Lecturas:
2 Samuel 7,1–5.8–11.16
Salmo 89, 2–5.27.29
Romanos 16, 25–27
Lucas 1, 26–38
Lo que se le anuncia a María en el Evangelio de este domingo, es la revelación de todo lo que los profetas habían dicho. Es, como San Pablo declara en la epístola, el misterio mantenido en secreto desde antes de la creación del mundo (cf. Ef 1,9; 3,3–9).
María es la virgen de la que se profetizó daría a luz un hijo de la casa de David (cf. Is 7,13–14). Y casi cada palabra de las que le dice hoy el ángel evoca y hace eco de la larga historia de la salvación registrada en la Biblia. María es saludada como la hija de Jerusalén llamada a alegrarse de que su rey, el Señor Dios, ha venido a su interior como salvador poderoso (cf. So 3,14–17).
Aquel que ha de nacer de María será Hijo del “Altísimo”. Éste es un antiguo título divino usado para describir al Dios del sacerdote-rey Melquisedec, quien presentó pan y vino para bendecir a Abraham, en los albores de la historia de la salvación (cf. Gn 14,18–19).
El cumplirá la alianza que Dios hace con su elegido, David, en la primera lectura del domingo. Como cantamos en el salmo, Él reinará por siempre como el mayor de los reyes de la tierra, y llamará a Dios “mi Padre”.

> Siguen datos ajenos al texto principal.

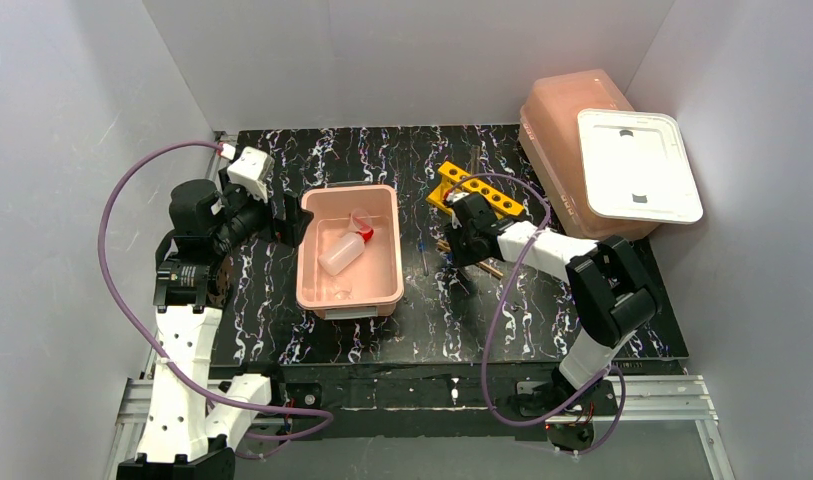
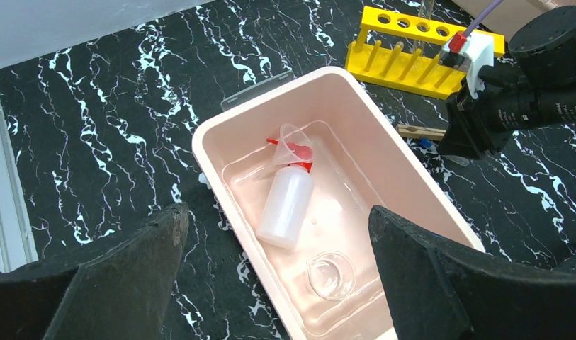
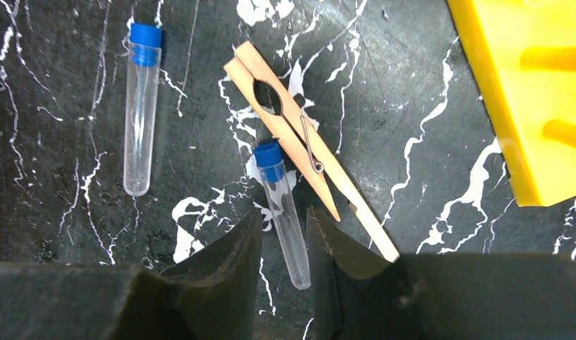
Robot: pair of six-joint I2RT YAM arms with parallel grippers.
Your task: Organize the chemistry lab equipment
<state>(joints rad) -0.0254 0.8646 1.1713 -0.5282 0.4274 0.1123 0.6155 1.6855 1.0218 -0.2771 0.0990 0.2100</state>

Su reino no tendrá fin, tal y como lo había contemplado Daniel, quien vio al Altísimo dar poder eterno al Hijo del Hombre (cf. Dn 4,14; 7,14). Él ha de gobernar sobre la “casa de Jacob” –título usado por Dios cuando hizo su alianza con Israel en el Sinaí (cf. Ex 19,3) y también al prometer que todas las naciones adorarían al Dios de Jacob (cf. Is 2,1–5).
Jesús se ha dado a conocer, nos dice San Pablo en la primera lectura, para traer todas las naciones a la obediencia de la fe. Nosotros en esta semana, con María, estamos llamados a maravillarnos por todo lo que Dios ha hecho a través de los siglos por nuestra salvación. Y también debemos responder a su anunciación con obediencia humilde, deseando que se haga su voluntad en nuestras vidas, según su Palabra.